For memoir writers, controversy seems to go with the territory. Frank McCourt faced criticism in his hometown of Limerick, where he had set Angela's Ashes, a bleak account of his poverty-stricken Irish childhood. Now, when he returns to the city, angry residents challenge his depressing memories of their home and question the book's anecdotes. One man, Gerard Hannan, has even written his own memoir, Ashes, as a retort to the perceived inaccuracies in McCourt's book.

In Evelyn Doyle's case, her eponymous memoirs sparked a battle much closer to the home - with her mother's second family. The book told the story of her early years in Dublin.

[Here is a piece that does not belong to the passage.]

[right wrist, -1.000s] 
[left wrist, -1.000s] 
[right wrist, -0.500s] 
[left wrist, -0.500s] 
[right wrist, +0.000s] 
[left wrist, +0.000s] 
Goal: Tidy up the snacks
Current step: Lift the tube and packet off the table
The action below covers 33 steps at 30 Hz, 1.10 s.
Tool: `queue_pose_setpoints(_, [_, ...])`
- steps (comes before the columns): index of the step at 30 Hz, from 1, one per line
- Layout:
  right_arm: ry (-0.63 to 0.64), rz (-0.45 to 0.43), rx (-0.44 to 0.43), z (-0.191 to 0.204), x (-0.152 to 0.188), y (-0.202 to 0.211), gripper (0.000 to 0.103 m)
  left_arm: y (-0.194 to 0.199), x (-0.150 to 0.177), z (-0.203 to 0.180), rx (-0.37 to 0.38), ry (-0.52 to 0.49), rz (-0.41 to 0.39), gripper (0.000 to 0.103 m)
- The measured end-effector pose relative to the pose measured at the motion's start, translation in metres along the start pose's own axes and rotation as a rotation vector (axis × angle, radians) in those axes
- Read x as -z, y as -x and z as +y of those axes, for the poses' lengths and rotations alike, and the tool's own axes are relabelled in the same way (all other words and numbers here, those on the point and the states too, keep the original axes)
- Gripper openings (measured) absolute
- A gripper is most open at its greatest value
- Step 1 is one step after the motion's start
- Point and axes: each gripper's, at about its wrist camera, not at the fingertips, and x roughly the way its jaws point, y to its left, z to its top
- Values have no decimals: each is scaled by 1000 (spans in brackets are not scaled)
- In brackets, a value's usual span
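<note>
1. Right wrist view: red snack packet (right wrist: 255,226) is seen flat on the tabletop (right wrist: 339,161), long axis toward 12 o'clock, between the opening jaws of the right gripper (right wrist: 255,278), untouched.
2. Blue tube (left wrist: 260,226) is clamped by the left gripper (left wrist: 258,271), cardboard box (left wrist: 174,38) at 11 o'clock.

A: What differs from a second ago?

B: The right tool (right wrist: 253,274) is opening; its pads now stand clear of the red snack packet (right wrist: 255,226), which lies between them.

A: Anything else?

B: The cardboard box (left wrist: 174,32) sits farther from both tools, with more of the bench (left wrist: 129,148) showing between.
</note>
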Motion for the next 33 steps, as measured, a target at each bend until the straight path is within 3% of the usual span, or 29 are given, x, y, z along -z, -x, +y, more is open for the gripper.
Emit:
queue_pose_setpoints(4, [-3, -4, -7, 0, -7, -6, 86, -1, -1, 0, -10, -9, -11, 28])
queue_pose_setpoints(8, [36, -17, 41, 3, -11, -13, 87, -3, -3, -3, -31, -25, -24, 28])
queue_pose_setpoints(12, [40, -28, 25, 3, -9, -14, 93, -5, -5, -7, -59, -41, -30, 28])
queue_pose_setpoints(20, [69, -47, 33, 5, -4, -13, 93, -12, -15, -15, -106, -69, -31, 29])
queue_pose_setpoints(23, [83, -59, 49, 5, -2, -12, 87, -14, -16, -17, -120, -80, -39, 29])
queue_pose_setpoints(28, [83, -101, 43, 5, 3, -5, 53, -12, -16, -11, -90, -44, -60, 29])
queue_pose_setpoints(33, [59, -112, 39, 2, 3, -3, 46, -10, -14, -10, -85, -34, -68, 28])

Her mother walked out on the family on Boxing Day when Evelyn was seven. Her father, Desmond Doyle, sought work in England and his children were sent to live in the infamously dreadful Industrial Schools in Ireland.

Later Desmond returned and tried to take his children home only to find that Irish law wouldn't allow them to be released without the express permission of both parents. Since Mrs Doyle had vanished, the children were stuck. He fought in the courts to change the law and eventually overturned the statute book by appealing to the Irish constitution. The judges gave him permission to take his children home.

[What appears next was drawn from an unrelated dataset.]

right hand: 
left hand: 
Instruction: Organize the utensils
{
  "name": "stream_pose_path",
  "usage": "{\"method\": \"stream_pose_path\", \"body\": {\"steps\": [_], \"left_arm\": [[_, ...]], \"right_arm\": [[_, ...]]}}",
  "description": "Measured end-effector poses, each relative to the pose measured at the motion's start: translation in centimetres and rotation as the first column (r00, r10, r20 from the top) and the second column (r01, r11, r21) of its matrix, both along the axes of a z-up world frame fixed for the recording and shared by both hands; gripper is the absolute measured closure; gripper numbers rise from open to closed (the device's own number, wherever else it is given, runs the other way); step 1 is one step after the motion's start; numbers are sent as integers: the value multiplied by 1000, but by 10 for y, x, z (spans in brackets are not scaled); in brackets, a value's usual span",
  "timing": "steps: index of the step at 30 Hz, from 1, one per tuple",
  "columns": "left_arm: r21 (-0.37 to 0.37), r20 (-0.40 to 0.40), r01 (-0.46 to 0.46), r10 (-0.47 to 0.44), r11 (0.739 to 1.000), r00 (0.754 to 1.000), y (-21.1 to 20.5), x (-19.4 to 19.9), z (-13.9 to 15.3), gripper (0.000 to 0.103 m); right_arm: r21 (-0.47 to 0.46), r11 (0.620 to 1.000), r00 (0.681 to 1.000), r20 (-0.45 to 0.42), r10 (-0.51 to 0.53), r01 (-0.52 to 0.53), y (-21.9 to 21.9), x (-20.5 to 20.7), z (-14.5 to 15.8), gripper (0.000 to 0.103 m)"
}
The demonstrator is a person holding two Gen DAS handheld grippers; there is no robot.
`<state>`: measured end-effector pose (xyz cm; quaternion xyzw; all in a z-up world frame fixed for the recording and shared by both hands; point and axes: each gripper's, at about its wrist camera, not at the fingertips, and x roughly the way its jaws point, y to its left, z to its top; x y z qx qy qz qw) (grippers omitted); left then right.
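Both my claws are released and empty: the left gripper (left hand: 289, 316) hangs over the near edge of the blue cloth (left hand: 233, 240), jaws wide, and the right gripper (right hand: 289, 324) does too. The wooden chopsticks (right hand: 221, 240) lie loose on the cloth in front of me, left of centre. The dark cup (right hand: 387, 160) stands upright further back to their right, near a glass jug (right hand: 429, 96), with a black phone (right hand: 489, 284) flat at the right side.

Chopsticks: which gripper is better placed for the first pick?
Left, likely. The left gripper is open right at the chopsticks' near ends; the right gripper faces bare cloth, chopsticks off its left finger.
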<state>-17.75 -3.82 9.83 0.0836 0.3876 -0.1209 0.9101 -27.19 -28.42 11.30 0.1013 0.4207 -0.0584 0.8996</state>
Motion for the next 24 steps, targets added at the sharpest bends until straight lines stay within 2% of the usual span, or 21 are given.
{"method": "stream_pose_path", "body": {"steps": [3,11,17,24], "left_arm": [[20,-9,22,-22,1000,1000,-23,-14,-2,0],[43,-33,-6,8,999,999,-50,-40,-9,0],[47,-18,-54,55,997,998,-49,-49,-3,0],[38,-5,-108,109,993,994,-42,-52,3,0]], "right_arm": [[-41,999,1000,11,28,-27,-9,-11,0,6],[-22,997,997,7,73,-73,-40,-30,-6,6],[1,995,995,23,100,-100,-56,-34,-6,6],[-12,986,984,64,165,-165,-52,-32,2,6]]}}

So far, so Hollywood. But the sting in the tail came after publication. Mrs Doyle had moved to England and raised a second family. They fiercely objected to Evelyn's portrayal of their mother as a callous woman who deserted her children without a second thought. Their own version of events was quite different. Desmond Doyle had beaten their mother, made her life a misery and drove her to flee as a last resort.

"My mother's daughters have come out of the woodwork and accused my father of dreadful things and I'm not having it," says Evelyn, who is a striking 57-year-old, with a strong Irish brogue despite the many years living in Scotland.

"She may have been a wonderful mother to them, but she wasn't a wonderful mother to me. One of the daughters accused my father of raping my mother, said he kicked her and that she ran out of the house screaming that day. The fact is she stepped over me on Boxing Day morning to walk out of the house. She was pregnant with her lover's child within a month. If you'd been beaten, kicked and raped would you get pregnant within a month?"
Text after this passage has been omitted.